_Your goal_
Take every line from the entries below that includes the word "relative" and copy it.
====== Data for this exercise
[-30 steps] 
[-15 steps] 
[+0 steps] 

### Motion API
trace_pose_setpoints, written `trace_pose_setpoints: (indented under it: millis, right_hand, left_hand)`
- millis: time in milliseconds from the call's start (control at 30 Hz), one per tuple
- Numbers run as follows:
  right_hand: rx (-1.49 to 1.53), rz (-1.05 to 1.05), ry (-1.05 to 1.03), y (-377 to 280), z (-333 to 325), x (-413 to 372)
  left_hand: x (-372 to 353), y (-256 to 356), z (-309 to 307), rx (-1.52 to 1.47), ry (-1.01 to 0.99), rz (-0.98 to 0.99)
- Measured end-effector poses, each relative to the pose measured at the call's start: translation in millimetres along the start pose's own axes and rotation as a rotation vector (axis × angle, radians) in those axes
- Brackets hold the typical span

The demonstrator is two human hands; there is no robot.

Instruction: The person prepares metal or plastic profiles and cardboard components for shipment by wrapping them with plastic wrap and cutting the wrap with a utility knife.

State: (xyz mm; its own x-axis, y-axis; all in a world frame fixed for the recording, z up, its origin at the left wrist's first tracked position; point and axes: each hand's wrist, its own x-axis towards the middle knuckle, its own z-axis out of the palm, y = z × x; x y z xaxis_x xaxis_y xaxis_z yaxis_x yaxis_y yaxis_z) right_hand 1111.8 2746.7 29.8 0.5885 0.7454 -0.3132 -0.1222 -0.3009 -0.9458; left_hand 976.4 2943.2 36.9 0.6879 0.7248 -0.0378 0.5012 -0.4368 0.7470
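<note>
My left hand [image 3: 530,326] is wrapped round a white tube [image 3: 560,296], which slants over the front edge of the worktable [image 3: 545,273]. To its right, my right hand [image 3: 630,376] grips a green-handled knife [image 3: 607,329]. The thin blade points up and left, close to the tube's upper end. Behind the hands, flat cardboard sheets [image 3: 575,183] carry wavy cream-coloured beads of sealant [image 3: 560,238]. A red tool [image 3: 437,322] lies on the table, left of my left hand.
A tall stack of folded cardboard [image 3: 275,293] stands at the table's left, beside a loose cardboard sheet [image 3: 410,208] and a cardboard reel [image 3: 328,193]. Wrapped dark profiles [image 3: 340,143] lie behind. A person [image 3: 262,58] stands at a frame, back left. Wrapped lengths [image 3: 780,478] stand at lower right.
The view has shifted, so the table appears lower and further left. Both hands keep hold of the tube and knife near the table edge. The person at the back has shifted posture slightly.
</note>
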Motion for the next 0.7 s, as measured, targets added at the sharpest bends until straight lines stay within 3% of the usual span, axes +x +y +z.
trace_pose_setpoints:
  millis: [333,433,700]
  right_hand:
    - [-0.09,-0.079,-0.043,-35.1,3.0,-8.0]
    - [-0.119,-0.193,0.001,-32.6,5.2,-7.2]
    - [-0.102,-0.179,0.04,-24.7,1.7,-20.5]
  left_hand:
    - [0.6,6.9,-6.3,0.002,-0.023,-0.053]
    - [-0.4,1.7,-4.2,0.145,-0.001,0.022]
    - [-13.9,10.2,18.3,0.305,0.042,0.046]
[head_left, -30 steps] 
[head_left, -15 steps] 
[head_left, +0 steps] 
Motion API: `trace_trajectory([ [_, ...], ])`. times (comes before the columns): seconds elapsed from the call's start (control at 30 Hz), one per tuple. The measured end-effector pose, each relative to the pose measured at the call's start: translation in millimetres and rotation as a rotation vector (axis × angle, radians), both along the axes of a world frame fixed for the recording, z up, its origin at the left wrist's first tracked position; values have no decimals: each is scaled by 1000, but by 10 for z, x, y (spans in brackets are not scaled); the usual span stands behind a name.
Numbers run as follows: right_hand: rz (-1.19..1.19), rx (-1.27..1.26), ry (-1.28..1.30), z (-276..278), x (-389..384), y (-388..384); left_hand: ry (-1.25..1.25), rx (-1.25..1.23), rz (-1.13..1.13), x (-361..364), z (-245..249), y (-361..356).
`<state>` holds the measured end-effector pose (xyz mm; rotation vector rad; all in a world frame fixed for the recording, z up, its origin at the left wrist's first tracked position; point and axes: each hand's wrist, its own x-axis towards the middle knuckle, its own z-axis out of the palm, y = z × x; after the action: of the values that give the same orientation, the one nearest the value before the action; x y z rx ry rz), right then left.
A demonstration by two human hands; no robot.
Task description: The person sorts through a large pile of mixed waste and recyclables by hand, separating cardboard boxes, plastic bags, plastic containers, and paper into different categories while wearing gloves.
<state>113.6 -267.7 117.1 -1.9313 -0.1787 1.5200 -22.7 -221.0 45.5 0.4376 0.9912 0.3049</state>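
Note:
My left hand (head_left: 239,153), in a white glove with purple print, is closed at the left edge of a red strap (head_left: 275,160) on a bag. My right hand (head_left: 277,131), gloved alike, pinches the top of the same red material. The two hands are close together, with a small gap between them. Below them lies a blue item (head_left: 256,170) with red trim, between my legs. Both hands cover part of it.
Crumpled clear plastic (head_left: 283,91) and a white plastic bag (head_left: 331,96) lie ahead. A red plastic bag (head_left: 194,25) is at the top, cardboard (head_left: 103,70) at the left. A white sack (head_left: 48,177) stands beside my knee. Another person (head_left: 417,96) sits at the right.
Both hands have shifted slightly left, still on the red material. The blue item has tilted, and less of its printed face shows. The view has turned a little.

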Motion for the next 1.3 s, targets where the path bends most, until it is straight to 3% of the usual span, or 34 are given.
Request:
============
_Expected answer_
- Measured end-effector poses, each relative to the pose measured at the call's start: translation in millimetres along the start pose's own axes and rotation as a rotation vector (axis × angle, radians) in those axes
Motion API: `trace_trajectory([ [_, ...], ])`. times (comes before the columns): seconds elapsed from the call's start (control at 30 Hz), one per tuple. The measured end-effector pose, each relative to the pose measured at the call's start: translation in millimetres and rotation as a rotation vector (axis × angle, radians), both along the axes of a world frame fixed for the recording, z up, its origin at the left wrist's first tracked position; values have no decimals: each is scaled by 1000, but by 10 for z, x, y (spans in brackets are not scaled); the usual span stands behind a name.

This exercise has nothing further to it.